The Lord's Supper: Important Distinctions - Brian Taylo
I dearly love the Lord’s Supper. To be able to approach the Table and partake of the bread and wine rejoices my heart greatly. I have not always held to a Reformed view of the Supper (as I do now). Yet, even in my “Zwinglian” days, I treasured my participation in this means of grace (though I certainly would not have referred to it as such then). Despite my underdeveloped theological understanding, especially related to the efficacy of the Supper for my spiritual growth, the Lord still blessed my participation by his spiritually feeding me his body and blood. For, thankfully, our participation in the Supper centers upon our faith in Christ and the promises of God attached to this sacrament, and not upon our advanced theological acumen. Still, now that the Lord has enriched my understanding of what he is doing in the Supper, as I do participate in this sacrament by faith, my appreciation and enjoyment of this means of grace has only been amplified. I now wish to aid others in their developing a more robust and reformed (i.e., biblical) understanding of the Lord’s Supper. To do so, I wish to clarify certain facets of the Supper by making important distinctions, so as to provide for a better understanding and participation in this means of grace.
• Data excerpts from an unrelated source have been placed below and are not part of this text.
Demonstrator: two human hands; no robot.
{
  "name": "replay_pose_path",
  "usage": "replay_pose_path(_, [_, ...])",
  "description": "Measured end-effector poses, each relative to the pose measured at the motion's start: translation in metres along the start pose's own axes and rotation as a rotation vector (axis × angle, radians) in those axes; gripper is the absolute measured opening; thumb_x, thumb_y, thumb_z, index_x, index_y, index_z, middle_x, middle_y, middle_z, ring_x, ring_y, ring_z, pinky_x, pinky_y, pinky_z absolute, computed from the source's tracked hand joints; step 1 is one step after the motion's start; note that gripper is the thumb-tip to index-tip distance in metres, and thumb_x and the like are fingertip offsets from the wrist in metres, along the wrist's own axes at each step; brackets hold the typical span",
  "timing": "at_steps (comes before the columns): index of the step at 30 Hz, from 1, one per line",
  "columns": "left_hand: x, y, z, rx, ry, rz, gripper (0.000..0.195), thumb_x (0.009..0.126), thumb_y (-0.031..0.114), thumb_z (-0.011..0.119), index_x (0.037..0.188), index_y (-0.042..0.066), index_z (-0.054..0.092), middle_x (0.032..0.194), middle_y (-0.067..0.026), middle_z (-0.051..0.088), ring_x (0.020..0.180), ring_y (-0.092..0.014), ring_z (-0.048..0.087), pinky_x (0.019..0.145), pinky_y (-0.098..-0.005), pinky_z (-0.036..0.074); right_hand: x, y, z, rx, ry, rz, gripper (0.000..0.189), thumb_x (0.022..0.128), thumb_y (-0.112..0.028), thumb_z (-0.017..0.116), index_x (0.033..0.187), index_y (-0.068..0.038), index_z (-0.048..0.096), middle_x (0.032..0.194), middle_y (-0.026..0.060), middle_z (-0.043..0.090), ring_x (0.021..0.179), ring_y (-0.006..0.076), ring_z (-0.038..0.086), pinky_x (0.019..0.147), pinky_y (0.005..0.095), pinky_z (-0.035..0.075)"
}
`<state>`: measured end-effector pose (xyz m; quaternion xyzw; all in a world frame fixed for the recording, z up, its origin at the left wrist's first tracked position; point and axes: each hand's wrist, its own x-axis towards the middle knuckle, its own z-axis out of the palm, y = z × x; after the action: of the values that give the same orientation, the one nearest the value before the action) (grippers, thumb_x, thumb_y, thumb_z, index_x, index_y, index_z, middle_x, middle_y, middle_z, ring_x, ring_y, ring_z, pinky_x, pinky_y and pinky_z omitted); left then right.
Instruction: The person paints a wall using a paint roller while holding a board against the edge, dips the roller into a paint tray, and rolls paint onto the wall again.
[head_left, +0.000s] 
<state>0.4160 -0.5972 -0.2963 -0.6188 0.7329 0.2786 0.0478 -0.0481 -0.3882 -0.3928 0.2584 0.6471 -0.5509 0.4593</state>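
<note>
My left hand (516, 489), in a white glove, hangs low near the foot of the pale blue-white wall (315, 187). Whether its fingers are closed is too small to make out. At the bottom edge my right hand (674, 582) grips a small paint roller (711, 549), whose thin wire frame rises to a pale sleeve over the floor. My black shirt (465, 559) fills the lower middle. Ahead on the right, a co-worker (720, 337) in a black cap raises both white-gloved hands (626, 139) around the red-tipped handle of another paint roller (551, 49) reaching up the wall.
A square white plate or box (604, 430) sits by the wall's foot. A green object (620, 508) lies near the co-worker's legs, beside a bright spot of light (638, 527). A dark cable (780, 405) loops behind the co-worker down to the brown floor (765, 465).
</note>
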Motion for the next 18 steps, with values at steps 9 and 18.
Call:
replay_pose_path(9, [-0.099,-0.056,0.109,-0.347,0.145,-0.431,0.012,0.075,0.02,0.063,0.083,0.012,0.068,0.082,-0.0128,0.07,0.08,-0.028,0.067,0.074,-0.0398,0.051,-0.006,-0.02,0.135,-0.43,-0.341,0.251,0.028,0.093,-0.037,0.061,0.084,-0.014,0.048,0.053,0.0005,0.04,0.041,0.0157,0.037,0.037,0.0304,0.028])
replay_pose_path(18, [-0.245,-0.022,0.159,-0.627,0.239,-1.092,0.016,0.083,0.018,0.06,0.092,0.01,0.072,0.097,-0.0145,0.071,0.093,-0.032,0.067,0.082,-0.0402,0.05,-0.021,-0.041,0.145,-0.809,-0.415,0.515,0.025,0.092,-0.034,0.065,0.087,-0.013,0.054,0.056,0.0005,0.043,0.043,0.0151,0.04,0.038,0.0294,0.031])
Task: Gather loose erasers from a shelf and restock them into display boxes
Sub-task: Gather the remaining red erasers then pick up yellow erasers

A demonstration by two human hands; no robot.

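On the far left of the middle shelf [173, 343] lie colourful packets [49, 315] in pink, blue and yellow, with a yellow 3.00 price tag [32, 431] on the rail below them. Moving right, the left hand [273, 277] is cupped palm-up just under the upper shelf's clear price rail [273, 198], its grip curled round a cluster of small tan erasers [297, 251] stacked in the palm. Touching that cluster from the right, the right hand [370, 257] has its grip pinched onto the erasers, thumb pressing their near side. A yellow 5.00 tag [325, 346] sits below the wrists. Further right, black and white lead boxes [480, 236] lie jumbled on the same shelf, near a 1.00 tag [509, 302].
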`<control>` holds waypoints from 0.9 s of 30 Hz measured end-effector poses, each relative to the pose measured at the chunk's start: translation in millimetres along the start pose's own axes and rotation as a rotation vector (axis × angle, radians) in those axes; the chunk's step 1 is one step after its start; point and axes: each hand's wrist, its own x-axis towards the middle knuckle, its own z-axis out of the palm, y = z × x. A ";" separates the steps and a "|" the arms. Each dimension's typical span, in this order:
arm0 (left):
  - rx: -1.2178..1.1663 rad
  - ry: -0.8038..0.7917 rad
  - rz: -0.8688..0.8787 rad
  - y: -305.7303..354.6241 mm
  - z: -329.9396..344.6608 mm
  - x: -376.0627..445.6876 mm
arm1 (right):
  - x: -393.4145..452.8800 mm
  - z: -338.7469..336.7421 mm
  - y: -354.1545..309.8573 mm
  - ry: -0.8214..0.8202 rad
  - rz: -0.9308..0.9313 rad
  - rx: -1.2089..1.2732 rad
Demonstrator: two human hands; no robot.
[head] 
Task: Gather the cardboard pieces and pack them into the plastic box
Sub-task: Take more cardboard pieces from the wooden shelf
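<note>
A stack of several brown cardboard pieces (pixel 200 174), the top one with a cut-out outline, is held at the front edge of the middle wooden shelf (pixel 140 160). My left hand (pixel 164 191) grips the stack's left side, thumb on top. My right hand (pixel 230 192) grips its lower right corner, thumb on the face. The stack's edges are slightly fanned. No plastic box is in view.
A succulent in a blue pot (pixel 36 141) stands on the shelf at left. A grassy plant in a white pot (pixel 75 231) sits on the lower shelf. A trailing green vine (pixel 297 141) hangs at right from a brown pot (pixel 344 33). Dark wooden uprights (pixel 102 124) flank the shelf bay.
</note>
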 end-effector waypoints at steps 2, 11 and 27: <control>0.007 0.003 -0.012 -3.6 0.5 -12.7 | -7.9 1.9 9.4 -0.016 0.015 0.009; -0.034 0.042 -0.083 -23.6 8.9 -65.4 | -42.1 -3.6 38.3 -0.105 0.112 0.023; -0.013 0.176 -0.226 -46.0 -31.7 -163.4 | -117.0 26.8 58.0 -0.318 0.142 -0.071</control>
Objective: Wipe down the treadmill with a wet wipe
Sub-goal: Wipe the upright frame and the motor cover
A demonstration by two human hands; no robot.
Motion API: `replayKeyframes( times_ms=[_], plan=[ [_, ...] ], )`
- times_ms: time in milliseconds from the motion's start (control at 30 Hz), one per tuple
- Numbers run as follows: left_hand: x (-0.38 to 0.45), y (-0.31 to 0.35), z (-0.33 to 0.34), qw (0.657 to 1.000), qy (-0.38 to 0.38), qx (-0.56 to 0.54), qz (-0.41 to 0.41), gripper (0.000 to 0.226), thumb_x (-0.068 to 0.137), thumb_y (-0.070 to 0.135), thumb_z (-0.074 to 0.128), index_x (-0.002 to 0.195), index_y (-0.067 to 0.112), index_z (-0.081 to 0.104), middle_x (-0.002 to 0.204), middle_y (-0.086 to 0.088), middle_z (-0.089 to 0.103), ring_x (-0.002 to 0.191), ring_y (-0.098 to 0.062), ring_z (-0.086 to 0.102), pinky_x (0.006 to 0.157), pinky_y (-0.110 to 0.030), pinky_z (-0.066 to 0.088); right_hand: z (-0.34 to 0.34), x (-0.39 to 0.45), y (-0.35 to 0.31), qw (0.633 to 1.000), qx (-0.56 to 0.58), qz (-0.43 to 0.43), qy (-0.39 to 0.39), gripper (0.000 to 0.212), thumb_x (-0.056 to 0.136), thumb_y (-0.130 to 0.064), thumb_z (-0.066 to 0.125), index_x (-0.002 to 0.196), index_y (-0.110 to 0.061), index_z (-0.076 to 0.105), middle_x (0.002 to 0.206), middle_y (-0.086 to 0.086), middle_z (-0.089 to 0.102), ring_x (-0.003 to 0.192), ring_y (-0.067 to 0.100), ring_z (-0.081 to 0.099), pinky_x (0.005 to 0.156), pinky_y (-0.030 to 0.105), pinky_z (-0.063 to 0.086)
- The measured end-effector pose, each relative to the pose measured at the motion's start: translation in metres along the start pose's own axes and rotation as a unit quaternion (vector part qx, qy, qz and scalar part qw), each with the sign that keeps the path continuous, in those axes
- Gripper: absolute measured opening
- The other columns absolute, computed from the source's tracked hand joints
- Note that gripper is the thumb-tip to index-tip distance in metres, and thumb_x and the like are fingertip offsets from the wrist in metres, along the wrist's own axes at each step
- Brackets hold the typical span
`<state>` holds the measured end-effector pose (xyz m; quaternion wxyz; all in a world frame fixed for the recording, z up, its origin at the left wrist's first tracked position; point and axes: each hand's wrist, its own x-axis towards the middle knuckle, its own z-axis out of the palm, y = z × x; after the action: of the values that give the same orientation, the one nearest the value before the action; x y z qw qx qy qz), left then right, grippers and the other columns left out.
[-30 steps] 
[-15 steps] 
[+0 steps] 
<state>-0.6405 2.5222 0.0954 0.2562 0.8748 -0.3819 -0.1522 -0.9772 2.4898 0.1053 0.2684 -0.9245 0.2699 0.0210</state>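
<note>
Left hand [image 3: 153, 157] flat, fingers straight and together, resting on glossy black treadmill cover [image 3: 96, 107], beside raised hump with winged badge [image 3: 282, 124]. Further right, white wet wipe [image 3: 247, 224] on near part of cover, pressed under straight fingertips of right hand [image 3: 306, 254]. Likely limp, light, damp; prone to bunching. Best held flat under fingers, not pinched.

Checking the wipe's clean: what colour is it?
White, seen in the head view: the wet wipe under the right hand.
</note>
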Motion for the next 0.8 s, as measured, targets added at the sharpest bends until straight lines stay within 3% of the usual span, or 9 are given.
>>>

One necessary distinction we need make concerns the sign and the thing signified by the sign. The sign is the bread and wine, which signifies the body and blood of Christ. That distinction is fairly clear, Yet, building upon that, we must likewise, secondly, distinguish between the one who serves the sign and the one who serves the thing signified by the sign. A lawfully ordained minister serves the sign of bread and wine, but it is Christ who serves the thing signified by the sign. Christ, in a secret and spiritual way, does feed his people, who have believed upon him, his body and blood for our spiritual nourishment. We must make sure to keep this distinction clear. The Lord does not serve us the bread and wine, as in a corporal manner. We partake of the sign, the bread and wine, in a corporal or physical manner. We partake of the body and blood in a spiritual and invisible manner, as it is Christ giving himself to us through the Supper.
This leads to our third distinction. We must distinguish between how we receive the sign and how we receive the thing signified by the sign. We receive the sign by our hand and mouth. That is, as already noted, in a physical manner. This is not how we receive the body and blood of Christ. We receive the thing signified by the sign by faith. Our sister confession, the Belgic Confession, beautifully words this facet of the Supper:
To represent to us this spiritual and heavenly bread Christ has instituted an earthly and visible bread as the sacrament of his body and wine as the sacrament of his blood. He did this to testify to us that just as truly as we take and hold the sacraments in our hands and eat and drink it in our mouths, by which our life is then sustained, so truly we receive into our souls, for our spiritual life, the true body and true blood of Christ, our only Savior. We receive these by faith, which is the hand and mouth of our souls.
It is by faith that we lay hold of Christ, offered to us in the Supper. As I have faith in Christ, I can rest assured that Christ feeds and nourishes my soul to everlasting life.
To summarize and provide further insight into these matters, I will end with a quote from Robert Bruce:
You may be quite sure that if you are faithful, Christ is as busy working inwardly in your soul, as the Minister is working outwardly in regard to your body. See how busy the Minister is in breaking the bread, in pouring out the wine, in giving the bread and the wine to you. Christ is just as busy, in breaking His own Body unto you, and in giving you the juice of His own Body in a spiritual and invisible way. Preserve this distinction then and you may assure yourself that by faith Christ is as fully occupied with your soul in nourishing it, as the Minister is outwardly with your body. Keep this, and you have the whole Sacrament.